Ces révélations attirent l’attention de la Financial Crimes Commission (FCC), qui initie une enquête en janvier 2025. Les investigations se concentrent sur les circonstances ayant conduit à l’annulation de l’appel d’offres et à l’octroi du contrat à MMG. Les enquêteurs soupçonnent des manquements aux règles de transparence et de gouvernance, ainsi que l’existence de pressions internes visant à favoriser cette société.

L’enquête connaît une accélération en avril 2025 avec la perquisition menée au domicile de Kareena Neisius, représentante locale de MMG. Elle est par la suite inculpée de conspiration en vue de blanchiment d’argent.

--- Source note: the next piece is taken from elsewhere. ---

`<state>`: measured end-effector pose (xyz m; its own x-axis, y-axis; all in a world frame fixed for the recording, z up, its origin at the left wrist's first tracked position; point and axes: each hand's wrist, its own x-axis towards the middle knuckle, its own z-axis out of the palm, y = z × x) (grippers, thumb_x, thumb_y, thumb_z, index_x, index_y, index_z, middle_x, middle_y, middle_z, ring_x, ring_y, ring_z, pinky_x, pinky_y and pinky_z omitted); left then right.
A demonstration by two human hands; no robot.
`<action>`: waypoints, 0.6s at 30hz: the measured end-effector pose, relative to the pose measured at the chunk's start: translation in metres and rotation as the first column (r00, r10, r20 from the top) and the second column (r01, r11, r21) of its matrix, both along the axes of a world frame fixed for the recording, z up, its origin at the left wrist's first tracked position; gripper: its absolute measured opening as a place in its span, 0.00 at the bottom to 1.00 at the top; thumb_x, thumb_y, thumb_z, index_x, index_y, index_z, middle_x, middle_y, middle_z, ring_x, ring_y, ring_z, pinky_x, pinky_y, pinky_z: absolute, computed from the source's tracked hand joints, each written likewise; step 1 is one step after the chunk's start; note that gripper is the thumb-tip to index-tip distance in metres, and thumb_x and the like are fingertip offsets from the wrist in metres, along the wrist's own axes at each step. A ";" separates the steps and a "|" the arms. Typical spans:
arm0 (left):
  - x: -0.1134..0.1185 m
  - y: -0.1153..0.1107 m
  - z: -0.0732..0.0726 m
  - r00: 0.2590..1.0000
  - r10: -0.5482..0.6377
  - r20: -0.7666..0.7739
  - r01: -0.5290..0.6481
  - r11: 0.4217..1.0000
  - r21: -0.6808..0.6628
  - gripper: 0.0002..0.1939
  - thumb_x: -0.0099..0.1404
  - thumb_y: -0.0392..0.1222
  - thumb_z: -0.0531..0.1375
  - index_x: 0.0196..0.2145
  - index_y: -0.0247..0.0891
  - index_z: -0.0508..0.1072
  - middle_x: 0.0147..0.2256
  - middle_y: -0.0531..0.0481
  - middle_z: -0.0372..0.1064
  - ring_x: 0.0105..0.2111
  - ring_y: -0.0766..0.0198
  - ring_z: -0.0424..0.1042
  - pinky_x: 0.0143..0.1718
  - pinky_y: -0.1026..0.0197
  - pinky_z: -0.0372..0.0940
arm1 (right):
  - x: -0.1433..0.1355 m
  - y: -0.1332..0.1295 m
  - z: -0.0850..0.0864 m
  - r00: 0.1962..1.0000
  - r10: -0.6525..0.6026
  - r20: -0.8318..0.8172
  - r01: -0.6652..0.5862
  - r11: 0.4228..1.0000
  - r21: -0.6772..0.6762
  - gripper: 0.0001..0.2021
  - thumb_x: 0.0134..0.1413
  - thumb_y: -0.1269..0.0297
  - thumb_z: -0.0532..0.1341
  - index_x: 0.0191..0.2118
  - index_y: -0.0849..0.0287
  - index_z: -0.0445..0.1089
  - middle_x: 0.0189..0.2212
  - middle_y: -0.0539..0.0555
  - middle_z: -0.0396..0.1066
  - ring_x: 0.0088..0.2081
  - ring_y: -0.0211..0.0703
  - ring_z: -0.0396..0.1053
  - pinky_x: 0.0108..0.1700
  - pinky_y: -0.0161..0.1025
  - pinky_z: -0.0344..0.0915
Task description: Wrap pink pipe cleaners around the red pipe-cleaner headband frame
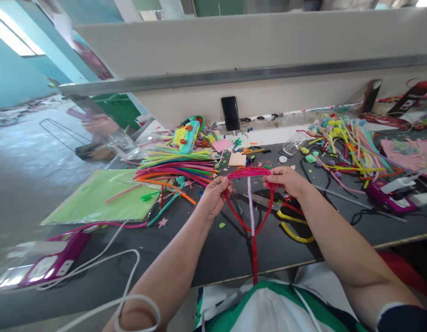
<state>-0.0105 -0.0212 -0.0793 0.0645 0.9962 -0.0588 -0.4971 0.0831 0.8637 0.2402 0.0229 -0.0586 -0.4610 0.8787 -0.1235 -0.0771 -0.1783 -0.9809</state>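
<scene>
Between my two hands a pipe cleaner shape is stretched above the table. Its top is a bundle of pink pipe cleaners (248,172). My left hand (217,191) pinches the left end of that bundle, and my right hand (283,180) pinches the right end. Red pipe cleaners (238,216) curve down from both ends and meet in a point. A pale lilac pipe cleaner (251,203) runs down the middle to that point. Below it a thicker red stem (255,260) hangs toward my lap. Yellow-handled scissors (296,233) lie beside my right forearm, partly hidden.
A pile of coloured pipe cleaners (178,166) lies left of my hands, beside a green sheet (99,196). More tangled pipe cleaners (351,143) lie at right. A black phone (230,113) leans on the back panel. Purple power strips (389,196) and white cables (132,263) flank me.
</scene>
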 end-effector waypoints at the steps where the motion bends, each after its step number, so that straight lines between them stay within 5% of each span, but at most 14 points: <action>1: 0.000 0.000 -0.001 1.000 0.002 -0.001 -0.002 1.000 0.003 0.13 0.53 0.43 0.68 0.25 0.35 0.68 0.21 0.56 0.62 0.22 0.72 0.62 0.33 0.64 0.66 | -0.001 0.000 0.000 0.999 -0.007 0.032 0.006 0.999 0.036 0.14 0.39 0.58 0.71 0.29 0.64 0.76 0.24 0.55 0.76 0.24 0.35 0.70 0.28 0.31 0.63; 18: -0.005 0.002 -0.001 0.998 -0.016 -0.063 0.011 0.996 -0.085 0.20 0.57 0.55 0.63 0.32 0.31 0.72 0.24 0.50 0.67 0.25 0.69 0.67 0.32 0.61 0.70 | -0.001 0.001 -0.005 0.991 -0.051 0.121 0.034 0.990 0.137 0.17 0.47 0.50 0.64 0.31 0.62 0.75 0.23 0.53 0.75 0.21 0.34 0.67 0.26 0.31 0.62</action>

Elle aurait acquis des biens évalués à Rs 61,9 millions, argent soupçonné d’être issu d’un délit.

Parallèlement, Rajiv Servansingh est entendu à plusieurs reprises par les enquêteurs, notamment Under Warning. Après plusieurs mois d’investigations, la FCC passe à l’action. Il est arrêté en juin 2025 puis traduit devant la Cour de Rose-Hill sous une accusation provisoire de Public Official using his Office for Gratification sous la Prevention of Corruption Act.

Selon les enquêteurs, Rajiv Servansingh aurait utilisé sa position pour faciliter l’attribution du contrat à MMG alors qu’OQ Trading Ltd avait déjà été retenue à l’issue du processus d’appel d’offres. Il lui est reproché d’avoir favorisé indûment une tierce partie au détriment des procédures établies.